[Activity] From start to finish, set down the entries below exactly, leaving out the pictures.

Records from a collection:
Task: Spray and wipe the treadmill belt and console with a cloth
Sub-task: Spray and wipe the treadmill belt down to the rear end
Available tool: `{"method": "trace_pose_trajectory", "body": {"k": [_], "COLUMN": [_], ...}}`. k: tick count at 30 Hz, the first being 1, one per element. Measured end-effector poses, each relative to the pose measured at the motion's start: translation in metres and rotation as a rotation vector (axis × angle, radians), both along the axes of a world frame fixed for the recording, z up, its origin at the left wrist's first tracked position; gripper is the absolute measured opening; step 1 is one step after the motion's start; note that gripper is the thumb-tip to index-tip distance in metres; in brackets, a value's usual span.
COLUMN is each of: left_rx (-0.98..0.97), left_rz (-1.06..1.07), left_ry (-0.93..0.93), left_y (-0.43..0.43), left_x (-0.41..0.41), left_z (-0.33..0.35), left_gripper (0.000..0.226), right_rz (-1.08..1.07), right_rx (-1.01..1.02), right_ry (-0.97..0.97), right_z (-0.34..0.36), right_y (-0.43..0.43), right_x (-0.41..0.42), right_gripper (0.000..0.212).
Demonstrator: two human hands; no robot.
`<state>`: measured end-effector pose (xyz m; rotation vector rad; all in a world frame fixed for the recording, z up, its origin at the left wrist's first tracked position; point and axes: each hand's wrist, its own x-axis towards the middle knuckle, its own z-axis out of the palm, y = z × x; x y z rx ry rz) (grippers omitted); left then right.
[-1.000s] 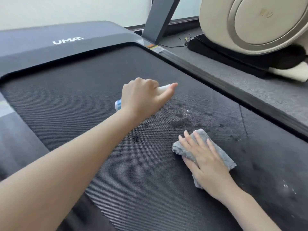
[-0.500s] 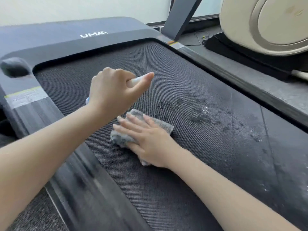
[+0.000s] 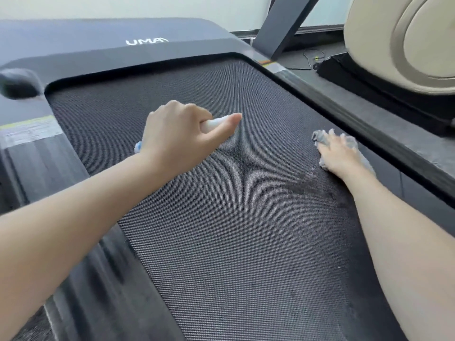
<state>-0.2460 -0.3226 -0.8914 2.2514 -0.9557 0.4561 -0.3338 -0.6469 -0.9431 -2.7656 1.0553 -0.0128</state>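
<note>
The left hand (image 3: 182, 134) is curled round a slim spray bottle (image 3: 213, 124). Its smooth white top shows between knuckles and thumb, a blue end pokes out behind the wrist, and the thumb lies straight along the top. Under this grip and on all sides of it runs the treadmill belt (image 3: 221, 230), black with a fine woven, dotted grain, dry and matte here. The right hand (image 3: 341, 153) lies flat with its fingers spread, pressing a crumpled grey cloth (image 3: 320, 137) onto the belt; hand and cloth are motion-blurred, so the cloth's nap is hard to read. Just on the wrist side of that hand sits a dark, blotchy wet patch (image 3: 305, 185). Just beyond the cloth's outer side the belt meets the right side rail (image 3: 344, 119), a ribbed dark strip, so there is little belt left there. Between the two hands, and back toward the person, the belt lies wide and bare. Outward of the bottle grip is the left side rail (image 3: 49, 168) with a pale label (image 3: 29, 131). Ahead of both hands the belt ends in a rounded edge under the smooth grey motor cover (image 3: 98, 45).
</note>
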Motion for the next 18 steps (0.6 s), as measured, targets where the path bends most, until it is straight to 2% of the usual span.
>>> {"method": "trace_pose_trajectory", "body": {"k": [3, 6, 9, 12, 15, 18], "left_rx": [-0.012, 0.006, 0.015, 0.003, -0.001, 0.037], "left_rz": [0.011, 0.039, 0.054, 0.040, 0.012, -0.006], "left_ry": [0.004, -0.012, -0.026, -0.031, -0.033, -0.027], "left_y": [0.006, 0.013, 0.021, 0.023, 0.018, 0.013], "left_x": [-0.003, -0.004, -0.003, -0.003, -0.006, -0.010], "left_z": [0.003, 0.008, 0.013, 0.017, 0.016, 0.010], "left_gripper": [0.067, 0.068, 0.070, 0.069, 0.068, 0.070], "right_rz": [0.237, 0.559, 0.859, 1.053, 1.008, 0.709], "right_rx": [-0.061, -0.072, -0.037, 0.033, 0.021, 0.013], "right_ry": [0.074, -0.017, -0.084, -0.084, -0.061, -0.037], "right_z": [-0.011, -0.012, -0.009, -0.009, -0.009, -0.006], "right_y": [0.032, 0.121, 0.204, 0.232, 0.209, 0.150], "right_x": [0.043, 0.073, 0.047, -0.004, -0.016, -0.006], "right_gripper": [0.052, 0.052, 0.052, 0.051, 0.050, 0.051]}}
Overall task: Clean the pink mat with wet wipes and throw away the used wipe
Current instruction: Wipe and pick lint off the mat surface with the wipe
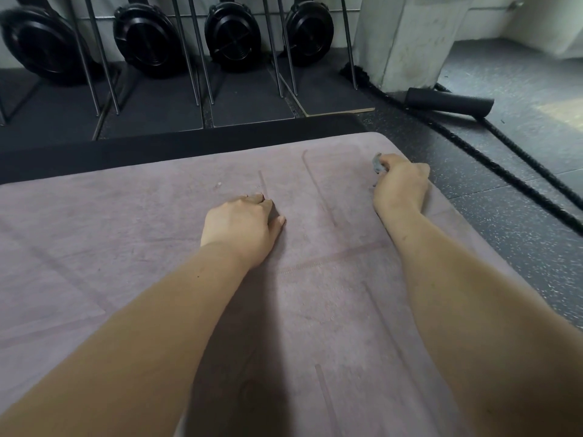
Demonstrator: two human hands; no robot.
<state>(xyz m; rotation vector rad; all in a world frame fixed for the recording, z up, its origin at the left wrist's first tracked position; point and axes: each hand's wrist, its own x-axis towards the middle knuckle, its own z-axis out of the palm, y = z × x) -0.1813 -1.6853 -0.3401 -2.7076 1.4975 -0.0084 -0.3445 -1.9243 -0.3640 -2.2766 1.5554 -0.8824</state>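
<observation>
The pink mat (132, 234) lies flat on the dark gym floor and fills most of the view. My right hand (399, 187) is near the mat's far right corner and grips a small, crumpled grey wipe (377, 164), most of it hidden inside the fist. My left hand (241, 230) rests on the middle of the mat with its fingers curled under and nothing seen in it. Faint line markings run along the mat.
A black mat (157, 149) lies under the pink one at the far side. Several black rowing machines (233, 36) stand upright along the back wall. A thick black rope (517, 159) with a handle (448, 100) runs across the speckled floor at right, by a concrete pillar (407, 36).
</observation>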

[Task answer]
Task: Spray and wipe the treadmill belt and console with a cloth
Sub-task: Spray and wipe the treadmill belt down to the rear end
Available tool: `{"method": "trace_pose_trajectory", "body": {"k": [_], "COLUMN": [_], ...}}`. k: tick count at 30 Hz, the first being 1, one per element. Measured end-effector poses, each relative to the pose measured at the motion's start: translation in metres and rotation as a rotation vector (axis × angle, radians), both along the axes of a world frame fixed for the recording, z up, its origin at the left wrist's first tracked position; gripper is the absolute measured opening; step 1 is one step after the motion's start; note that gripper is the thumb-tip to index-tip distance in metres; in brackets, a value's usual span.
COLUMN is each of: left_rx (-0.98..0.97), left_rz (-1.06..1.07), left_ry (-0.93..0.93), left_y (-0.43..0.43), left_x (-0.41..0.41), left_z (-0.33..0.35), left_gripper (0.000..0.226), right_rz (-1.08..1.07), right_rx (-1.01..1.02), right_ry (-0.97..0.97), right_z (-0.34..0.36), right_y (-0.43..0.43), right_x (-0.41..0.42), right_gripper (0.000..0.212).
Demonstrator: two human hands; no robot.
`<state>`: measured end-effector pose (xyz m; rotation vector rad; all in a world frame fixed for the recording, z up, its origin at the left wrist's first tracked position; point and axes: each hand's wrist, its own x-axis towards the middle knuckle, its own z-axis out of the palm, y = z × x; x y z rx ry rz) (grippers omitted); left then right.
[-1.000s] 
[-0.500s] 
[+0.000s] 
<state>-0.2460 -0.3226 -0.8914 2.2514 -0.9557 0.4561 -0.3338 -0.6469 -0.9431 -2.7656 1.0553 -0.0128</state>
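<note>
The left hand (image 3: 182, 134) is curled round a slim spray bottle (image 3: 213, 124). Its smooth white top shows between knuckles and thumb, a blue end pokes out behind the wrist, and the thumb lies straight along the top. Under this grip and on all sides of it runs the treadmill belt (image 3: 221, 230), black with a fine woven, dotted grain, dry and matte here. The right hand (image 3: 341, 153) lies flat with its fingers spread, pressing a crumpled grey cloth (image 3: 320, 137) onto the belt; hand and cloth are motion-blurred, so the cloth's nap is hard to read. Just on the wrist side of that hand sits a dark, blotchy wet patch (image 3: 305, 185). Just beyond the cloth's outer side the belt meets the right side rail (image 3: 344, 119), a ribbed dark strip, so there is little belt left there. Between the two hands, and back toward the person, the belt lies wide and bare. Outward of the bottle grip is the left side rail (image 3: 49, 168) with a pale label (image 3: 29, 131). Ahead of both hands the belt ends in a rounded edge under the smooth grey motor cover (image 3: 98, 45).
</note>
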Motion for the next 18 steps (0.6 s), as measured, targets where the path bends most, until it is straight to 2% of the usual span.
>>> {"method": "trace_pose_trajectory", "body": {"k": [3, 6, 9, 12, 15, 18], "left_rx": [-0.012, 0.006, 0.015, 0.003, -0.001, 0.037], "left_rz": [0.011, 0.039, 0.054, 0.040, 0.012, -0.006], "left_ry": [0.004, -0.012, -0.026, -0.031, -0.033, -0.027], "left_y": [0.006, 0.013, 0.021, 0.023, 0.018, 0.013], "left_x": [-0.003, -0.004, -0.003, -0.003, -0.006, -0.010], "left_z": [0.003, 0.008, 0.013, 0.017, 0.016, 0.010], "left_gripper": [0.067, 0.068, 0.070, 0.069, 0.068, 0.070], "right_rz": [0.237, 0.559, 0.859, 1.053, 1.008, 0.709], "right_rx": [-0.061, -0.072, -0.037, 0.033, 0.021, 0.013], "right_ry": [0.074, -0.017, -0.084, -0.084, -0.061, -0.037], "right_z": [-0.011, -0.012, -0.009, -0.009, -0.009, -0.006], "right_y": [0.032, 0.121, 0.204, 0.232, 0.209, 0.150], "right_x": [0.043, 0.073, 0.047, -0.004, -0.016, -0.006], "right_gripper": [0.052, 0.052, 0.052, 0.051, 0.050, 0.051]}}
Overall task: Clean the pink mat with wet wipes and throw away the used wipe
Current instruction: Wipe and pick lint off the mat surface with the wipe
Demonstrator: two human hands; no robot.
<state>(xyz m; rotation vector rad; all in a world frame fixed for the recording, z up, its origin at the left wrist's first tracked position; point and axes: each hand's wrist, its own x-axis towards the middle knuckle, its own z-axis out of the palm, y = z × x) -0.1813 -1.6853 -0.3401 -2.7076 1.4975 -0.0084 -0.3445 -1.9243 -0.3640 -2.2766 1.5554 -0.8824</state>
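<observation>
The pink mat (132, 234) lies flat on the dark gym floor and fills most of the view. My right hand (399, 187) is near the mat's far right corner and grips a small, crumpled grey wipe (377, 164), most of it hidden inside the fist. My left hand (241, 230) rests on the middle of the mat with its fingers curled under and nothing seen in it. Faint line markings run along the mat.
A black mat (157, 149) lies under the pink one at the far side. Several black rowing machines (233, 36) stand upright along the back wall. A thick black rope (517, 159) with a handle (448, 100) runs across the speckled floor at right, by a concrete pillar (407, 36).
</observation>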

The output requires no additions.